> **DATA PROVIDED**
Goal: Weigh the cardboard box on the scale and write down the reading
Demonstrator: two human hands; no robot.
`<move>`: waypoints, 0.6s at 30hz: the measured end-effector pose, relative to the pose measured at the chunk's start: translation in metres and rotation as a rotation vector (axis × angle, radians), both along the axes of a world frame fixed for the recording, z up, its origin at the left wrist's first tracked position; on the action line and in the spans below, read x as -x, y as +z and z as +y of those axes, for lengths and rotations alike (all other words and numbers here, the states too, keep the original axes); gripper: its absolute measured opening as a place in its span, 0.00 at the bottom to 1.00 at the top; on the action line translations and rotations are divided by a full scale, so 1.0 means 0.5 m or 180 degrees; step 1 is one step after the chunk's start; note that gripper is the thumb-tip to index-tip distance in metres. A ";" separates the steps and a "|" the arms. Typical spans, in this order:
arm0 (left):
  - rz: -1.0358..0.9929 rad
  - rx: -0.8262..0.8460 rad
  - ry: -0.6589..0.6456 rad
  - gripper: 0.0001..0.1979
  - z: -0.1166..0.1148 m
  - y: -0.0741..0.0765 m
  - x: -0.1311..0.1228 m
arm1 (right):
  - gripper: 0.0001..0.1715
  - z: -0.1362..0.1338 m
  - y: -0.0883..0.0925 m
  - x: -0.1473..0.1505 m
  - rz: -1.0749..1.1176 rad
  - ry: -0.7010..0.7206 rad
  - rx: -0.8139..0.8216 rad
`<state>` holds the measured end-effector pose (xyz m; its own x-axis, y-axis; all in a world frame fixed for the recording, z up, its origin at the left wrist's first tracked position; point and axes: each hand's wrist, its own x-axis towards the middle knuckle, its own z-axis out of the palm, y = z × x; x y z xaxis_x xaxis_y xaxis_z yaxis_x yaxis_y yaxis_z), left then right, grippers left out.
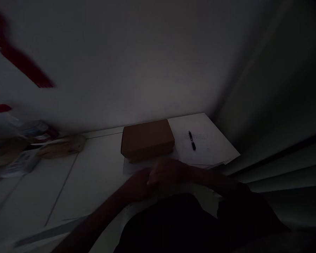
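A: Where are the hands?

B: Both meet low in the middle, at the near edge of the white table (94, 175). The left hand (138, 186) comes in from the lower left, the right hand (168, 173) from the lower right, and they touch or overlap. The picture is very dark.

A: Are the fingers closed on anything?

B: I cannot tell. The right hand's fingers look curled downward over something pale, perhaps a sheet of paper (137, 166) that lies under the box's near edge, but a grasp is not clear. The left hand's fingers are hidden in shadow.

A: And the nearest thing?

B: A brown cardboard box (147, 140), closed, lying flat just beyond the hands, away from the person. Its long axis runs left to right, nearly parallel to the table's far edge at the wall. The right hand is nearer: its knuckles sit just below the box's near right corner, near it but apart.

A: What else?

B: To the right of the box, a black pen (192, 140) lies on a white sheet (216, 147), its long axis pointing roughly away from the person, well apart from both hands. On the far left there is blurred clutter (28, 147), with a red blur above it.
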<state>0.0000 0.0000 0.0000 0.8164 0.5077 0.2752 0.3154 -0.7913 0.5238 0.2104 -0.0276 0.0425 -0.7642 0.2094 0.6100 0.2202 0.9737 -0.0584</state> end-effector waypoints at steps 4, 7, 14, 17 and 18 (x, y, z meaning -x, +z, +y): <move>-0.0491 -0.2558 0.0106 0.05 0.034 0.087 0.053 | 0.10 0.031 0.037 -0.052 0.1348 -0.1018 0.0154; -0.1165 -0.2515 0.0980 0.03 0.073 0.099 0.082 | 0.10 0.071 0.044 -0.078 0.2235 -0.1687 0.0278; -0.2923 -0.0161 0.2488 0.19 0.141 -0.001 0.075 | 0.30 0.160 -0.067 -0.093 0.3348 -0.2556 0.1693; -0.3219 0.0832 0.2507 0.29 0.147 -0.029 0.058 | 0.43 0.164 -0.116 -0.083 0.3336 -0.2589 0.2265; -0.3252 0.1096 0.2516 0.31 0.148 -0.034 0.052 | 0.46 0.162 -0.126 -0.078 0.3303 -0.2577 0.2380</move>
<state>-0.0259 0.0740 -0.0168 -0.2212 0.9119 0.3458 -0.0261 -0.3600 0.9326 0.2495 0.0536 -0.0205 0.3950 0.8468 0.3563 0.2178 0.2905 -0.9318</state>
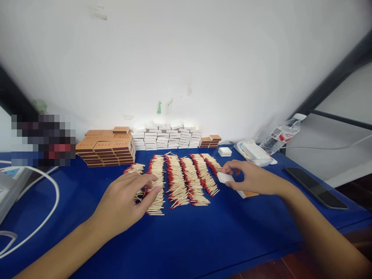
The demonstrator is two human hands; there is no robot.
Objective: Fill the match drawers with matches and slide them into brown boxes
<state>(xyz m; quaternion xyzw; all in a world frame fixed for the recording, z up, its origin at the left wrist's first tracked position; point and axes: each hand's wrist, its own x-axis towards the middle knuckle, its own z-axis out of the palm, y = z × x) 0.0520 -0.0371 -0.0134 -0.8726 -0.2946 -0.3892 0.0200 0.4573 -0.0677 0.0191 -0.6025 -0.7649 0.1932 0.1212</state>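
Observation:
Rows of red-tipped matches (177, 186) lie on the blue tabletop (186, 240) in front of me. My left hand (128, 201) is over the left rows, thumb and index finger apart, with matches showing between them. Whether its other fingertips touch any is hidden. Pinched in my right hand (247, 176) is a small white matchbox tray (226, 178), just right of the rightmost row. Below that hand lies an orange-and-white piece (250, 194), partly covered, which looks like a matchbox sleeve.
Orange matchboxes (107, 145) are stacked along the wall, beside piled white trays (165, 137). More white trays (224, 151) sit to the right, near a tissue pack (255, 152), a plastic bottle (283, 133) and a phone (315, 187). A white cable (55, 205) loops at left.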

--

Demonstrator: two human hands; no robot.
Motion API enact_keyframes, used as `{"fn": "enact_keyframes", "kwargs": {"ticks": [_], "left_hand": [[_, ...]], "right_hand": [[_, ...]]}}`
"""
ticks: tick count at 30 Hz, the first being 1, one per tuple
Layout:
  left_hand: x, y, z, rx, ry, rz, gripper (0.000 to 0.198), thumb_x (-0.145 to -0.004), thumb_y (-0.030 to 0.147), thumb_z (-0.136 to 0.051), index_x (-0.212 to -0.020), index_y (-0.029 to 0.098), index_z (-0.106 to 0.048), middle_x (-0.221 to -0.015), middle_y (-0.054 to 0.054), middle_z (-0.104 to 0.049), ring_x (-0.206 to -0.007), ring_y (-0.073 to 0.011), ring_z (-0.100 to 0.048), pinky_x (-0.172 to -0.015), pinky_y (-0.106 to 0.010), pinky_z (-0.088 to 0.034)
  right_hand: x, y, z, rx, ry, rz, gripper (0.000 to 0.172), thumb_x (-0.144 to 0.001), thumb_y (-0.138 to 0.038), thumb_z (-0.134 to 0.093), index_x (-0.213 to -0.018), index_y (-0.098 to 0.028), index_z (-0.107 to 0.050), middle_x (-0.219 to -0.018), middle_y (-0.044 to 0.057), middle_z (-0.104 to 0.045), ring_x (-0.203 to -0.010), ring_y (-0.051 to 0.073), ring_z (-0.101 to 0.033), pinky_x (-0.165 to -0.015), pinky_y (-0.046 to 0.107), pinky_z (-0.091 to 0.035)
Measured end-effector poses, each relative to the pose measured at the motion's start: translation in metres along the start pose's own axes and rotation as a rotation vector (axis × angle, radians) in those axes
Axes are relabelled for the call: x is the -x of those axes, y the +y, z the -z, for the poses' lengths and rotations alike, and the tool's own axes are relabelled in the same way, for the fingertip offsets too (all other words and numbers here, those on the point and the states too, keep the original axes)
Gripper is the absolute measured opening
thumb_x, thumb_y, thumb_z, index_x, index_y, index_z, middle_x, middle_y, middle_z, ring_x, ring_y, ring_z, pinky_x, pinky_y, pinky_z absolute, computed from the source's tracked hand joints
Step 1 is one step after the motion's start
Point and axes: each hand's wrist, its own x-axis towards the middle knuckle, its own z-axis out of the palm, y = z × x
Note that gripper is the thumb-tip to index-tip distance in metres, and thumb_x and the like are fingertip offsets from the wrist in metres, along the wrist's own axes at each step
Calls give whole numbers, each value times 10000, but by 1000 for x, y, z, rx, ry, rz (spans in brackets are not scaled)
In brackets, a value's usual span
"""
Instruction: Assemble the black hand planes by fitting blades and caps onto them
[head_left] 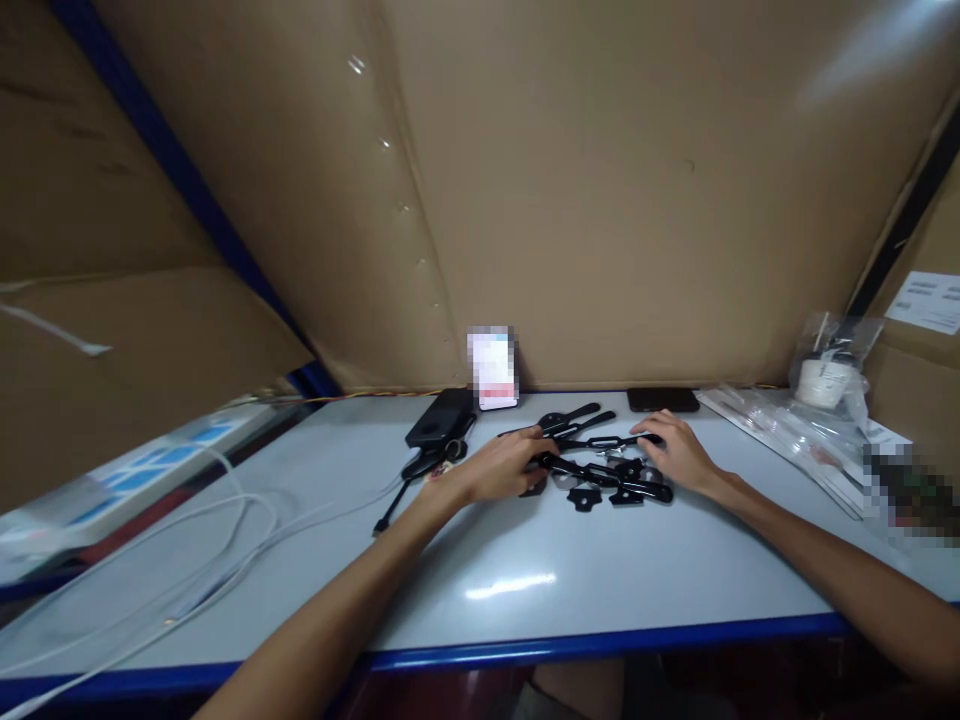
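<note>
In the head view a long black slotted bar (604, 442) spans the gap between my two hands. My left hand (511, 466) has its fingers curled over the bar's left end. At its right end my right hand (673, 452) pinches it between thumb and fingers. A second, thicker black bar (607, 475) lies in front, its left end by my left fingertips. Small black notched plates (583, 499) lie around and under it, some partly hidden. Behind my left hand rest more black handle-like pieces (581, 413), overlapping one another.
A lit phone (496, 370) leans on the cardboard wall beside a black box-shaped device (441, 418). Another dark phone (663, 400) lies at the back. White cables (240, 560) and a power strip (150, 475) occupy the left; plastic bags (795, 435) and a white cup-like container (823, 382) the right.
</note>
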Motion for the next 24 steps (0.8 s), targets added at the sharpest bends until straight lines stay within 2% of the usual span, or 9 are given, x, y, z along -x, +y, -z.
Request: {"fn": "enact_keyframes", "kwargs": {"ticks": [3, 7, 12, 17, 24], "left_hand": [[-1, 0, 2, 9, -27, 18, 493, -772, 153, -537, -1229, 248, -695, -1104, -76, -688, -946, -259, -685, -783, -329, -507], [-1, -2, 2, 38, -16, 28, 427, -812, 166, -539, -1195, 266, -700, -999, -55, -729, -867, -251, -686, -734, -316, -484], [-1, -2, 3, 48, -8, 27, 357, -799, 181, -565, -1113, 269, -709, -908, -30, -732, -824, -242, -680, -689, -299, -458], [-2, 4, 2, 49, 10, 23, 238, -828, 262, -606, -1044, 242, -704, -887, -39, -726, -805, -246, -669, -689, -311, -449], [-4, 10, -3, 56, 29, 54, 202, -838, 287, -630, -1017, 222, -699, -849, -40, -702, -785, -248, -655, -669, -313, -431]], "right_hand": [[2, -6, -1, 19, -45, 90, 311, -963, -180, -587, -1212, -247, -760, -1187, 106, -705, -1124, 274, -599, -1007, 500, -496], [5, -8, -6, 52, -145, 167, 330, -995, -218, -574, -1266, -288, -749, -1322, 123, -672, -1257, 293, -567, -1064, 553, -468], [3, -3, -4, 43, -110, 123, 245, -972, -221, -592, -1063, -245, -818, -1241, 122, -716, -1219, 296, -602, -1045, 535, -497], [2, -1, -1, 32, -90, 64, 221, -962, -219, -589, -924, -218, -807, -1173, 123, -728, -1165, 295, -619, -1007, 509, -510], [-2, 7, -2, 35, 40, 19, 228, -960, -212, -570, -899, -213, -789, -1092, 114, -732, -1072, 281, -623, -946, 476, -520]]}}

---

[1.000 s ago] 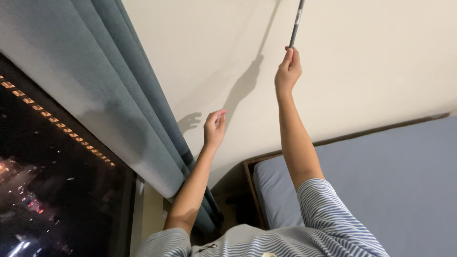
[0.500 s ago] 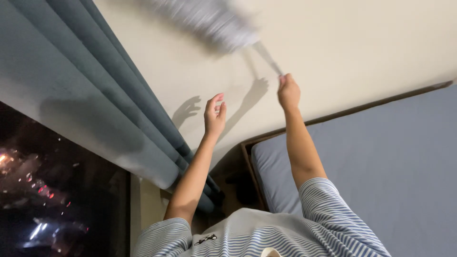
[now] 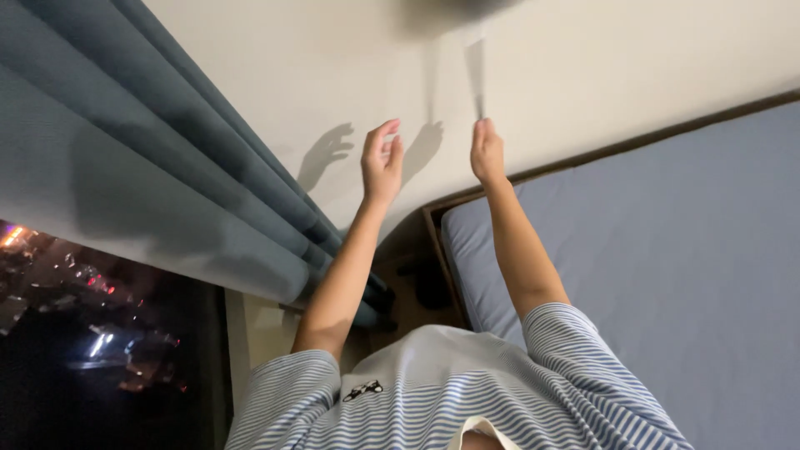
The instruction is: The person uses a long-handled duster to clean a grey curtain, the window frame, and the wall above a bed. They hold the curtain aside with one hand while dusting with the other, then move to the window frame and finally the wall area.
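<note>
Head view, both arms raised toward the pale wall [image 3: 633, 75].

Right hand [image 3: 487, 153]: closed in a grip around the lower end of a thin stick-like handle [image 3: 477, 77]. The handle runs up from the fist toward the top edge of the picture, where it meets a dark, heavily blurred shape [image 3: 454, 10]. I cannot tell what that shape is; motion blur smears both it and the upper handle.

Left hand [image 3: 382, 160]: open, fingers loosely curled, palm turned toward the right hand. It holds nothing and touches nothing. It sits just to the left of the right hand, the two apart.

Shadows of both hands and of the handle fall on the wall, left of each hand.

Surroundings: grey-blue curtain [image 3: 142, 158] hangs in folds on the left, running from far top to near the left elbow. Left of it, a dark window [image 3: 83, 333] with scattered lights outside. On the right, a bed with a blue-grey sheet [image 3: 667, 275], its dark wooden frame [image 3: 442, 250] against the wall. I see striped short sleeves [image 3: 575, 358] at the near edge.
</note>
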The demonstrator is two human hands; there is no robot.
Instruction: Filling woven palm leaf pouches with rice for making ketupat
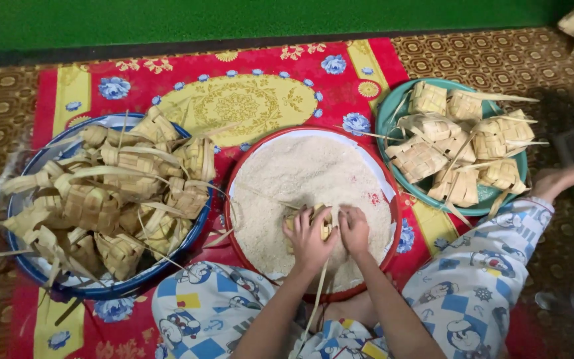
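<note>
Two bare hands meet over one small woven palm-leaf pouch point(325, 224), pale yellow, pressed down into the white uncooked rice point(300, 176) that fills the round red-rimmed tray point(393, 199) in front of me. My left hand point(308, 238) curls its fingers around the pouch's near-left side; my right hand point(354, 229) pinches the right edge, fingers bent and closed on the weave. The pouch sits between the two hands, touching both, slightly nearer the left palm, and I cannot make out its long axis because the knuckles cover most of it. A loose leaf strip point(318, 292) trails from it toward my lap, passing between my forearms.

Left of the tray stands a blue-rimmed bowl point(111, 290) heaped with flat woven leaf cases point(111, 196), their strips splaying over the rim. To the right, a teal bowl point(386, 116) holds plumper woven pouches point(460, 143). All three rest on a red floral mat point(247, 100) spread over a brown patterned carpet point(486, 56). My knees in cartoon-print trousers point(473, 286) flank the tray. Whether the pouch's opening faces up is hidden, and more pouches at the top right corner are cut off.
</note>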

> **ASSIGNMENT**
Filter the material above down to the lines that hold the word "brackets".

> **OUTPUT OF THE TASK**
Calls give whole numbers, each value times 10000, but by 1000 for x, y, z, rx, ry, rz (spans in brackets are not scaled)
In brackets, a value's usual span

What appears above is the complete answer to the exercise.